◆ **What to do**
Nothing in the listing may be skipped; repeat it all exactly.
*** Opening Information shown ***
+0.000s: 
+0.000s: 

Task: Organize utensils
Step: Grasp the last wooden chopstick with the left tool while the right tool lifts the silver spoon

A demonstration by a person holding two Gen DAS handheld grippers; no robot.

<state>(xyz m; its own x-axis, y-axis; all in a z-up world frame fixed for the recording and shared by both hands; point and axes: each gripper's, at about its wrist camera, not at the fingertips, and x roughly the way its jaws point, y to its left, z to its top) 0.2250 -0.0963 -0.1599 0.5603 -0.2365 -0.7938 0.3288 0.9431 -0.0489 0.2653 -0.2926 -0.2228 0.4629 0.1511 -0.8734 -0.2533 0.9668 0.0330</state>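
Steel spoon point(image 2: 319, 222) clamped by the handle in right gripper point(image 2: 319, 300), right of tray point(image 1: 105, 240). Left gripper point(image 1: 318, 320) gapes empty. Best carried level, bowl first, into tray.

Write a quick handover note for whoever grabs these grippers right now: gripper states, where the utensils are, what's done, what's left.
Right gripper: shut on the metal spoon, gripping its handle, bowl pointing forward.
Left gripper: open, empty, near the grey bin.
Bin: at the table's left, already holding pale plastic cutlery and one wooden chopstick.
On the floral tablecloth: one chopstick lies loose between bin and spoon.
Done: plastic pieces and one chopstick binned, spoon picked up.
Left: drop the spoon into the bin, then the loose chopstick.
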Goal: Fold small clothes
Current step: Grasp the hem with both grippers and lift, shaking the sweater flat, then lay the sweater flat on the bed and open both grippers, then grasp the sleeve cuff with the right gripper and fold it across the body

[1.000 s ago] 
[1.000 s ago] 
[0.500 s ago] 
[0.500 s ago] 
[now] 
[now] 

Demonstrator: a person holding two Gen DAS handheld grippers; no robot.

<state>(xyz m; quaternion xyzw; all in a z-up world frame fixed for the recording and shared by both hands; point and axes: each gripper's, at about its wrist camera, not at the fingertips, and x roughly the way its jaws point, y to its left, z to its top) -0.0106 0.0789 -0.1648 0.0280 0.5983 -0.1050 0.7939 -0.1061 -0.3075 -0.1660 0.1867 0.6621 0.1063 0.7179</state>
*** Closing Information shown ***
◆ **Task solution**
+0.000s: 
+0.000s: 

Task: Organize utensils
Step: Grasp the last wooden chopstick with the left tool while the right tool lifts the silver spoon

A demonstration by a person holding two Gen DAS handheld grippers; no robot.

<state>(xyz m; its own x-axis, y-axis; all in a z-up world frame fixed for the recording and shared by both hands; point and axes: each gripper's, at about its wrist camera, not at the fingertips, and x roughly the way its jaws point, y to its left, z to its top) 0.2250 -0.0963 -0.1599 0.5603 -0.2365 -0.7938 0.3288 0.9431 -0.0489 0.2653 -0.2926 -0.2228 0.4629 0.1511 -0.8734 -0.2533 0.9668 0.0330</state>
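Steel spoon point(image 2: 319, 222) clamped by the handle in right gripper point(image 2: 319, 300), right of tray point(image 1: 105, 240). Left gripper point(image 1: 318, 320) gapes empty. Best carried level, bowl first, into tray.

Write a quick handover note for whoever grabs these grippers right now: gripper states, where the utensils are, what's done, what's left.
Right gripper: shut on the metal spoon, gripping its handle, bowl pointing forward.
Left gripper: open, empty, near the grey bin.
Bin: at the table's left, already holding pale plastic cutlery and one wooden chopstick.
On the floral tablecloth: one chopstick lies loose between bin and spoon.
Done: plastic pieces and one chopstick binned, spoon picked up.
Left: drop the spoon into the bin, then the loose chopstick.
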Goal: Fold small clothes
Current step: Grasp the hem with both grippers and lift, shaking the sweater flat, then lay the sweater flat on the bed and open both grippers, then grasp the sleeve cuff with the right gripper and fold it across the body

[1.000 s ago] 
[1.000 s ago] 
[0.500 s ago] 
[0.500 s ago] 
[now] 
[now] 

Demonstrator: a person holding two Gen DAS handheld grippers; no robot.

<state>(xyz m; quaternion xyzw; all in a z-up world frame fixed for the recording and shared by both hands; point and axes: each gripper's, at about its wrist camera, not at the fingertips, and x roughly the way its jaws point, y to its left, z to its top) -0.0106 0.0789 -0.1648 0.0280 0.5983 -0.1050 0.7939 -0.1061 -0.3075 -0.1660 0.1867 0.6621 0.1063 0.7179</state>

There is nothing further in this answer.